3. two_phase_ht: two-phase, incompressible flow with heat transfer.
   To create the executable for this application, type on the command line:

   make clean APP=two_phase_ht && make ARCH=generic-gnu APP=two_phase_ht DO_DBG=0 -j4
   

Note that in the above example, we have compiled the code in parallel (the option -j4 means using 4 processors). Moreover, we employ the GNU compiler to build code. Other compilation options can be found in the targets folder, where INTEL, NVF and CRAY targets are available and can be simply linked changing the argument of ARCH above. For code development and extension, we recommend compiling FluTAS in debugging mode, i.e., setting DO_DBG=1. If no application and/or targets are chosen or if the chosen ones are mispelled, two_phase_inc_isot is built by default using the GNU compiler, i.e. target.generic-gnu.

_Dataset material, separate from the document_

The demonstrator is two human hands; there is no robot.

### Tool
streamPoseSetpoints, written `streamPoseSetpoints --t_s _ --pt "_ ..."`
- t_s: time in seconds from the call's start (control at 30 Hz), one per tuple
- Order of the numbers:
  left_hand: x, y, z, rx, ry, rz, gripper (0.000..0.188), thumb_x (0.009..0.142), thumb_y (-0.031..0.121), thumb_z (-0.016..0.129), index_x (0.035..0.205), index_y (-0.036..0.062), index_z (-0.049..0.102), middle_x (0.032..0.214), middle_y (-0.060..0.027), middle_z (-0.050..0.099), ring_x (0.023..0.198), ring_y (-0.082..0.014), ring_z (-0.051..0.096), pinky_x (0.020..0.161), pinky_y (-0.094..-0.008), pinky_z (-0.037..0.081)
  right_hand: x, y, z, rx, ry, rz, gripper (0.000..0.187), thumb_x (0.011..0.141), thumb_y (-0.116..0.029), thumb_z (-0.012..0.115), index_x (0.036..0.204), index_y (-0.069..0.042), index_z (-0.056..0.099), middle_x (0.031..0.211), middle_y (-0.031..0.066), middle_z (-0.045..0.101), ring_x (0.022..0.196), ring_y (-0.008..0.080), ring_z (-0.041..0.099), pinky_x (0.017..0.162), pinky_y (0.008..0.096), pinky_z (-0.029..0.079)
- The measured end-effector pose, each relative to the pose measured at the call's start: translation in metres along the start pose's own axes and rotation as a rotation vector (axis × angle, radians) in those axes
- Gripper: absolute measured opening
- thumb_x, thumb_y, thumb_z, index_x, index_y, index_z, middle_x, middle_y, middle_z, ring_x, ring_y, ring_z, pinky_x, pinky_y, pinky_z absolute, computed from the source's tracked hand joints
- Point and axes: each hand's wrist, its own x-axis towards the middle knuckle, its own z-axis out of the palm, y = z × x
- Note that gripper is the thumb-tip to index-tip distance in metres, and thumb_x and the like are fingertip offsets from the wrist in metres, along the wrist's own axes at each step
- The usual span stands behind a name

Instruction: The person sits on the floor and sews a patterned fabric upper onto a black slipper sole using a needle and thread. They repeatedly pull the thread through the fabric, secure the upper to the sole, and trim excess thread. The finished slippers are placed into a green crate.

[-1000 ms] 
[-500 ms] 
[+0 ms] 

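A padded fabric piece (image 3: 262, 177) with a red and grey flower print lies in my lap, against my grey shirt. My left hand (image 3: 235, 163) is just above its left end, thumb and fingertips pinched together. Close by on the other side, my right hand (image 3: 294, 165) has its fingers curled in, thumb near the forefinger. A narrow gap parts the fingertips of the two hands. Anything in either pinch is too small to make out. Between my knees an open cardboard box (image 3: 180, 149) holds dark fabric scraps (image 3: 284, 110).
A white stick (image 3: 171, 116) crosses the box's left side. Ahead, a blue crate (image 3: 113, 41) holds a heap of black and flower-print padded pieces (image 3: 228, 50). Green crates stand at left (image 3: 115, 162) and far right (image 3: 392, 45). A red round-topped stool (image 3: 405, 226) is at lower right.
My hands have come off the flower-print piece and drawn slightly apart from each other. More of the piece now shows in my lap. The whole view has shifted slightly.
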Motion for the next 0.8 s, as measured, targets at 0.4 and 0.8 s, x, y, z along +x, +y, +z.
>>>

Once the compilation has been successfully performed, the next step is to fill the input files, i.e. those files with the extension *.in. Several examples of input files for different canonical flows are present in the examples folder. For a correct run of FluTAS, the input files must be placed in the same directory together with the executable. We recommend reading the document INFO_INPUT for a detailed description of how the input files should be filled.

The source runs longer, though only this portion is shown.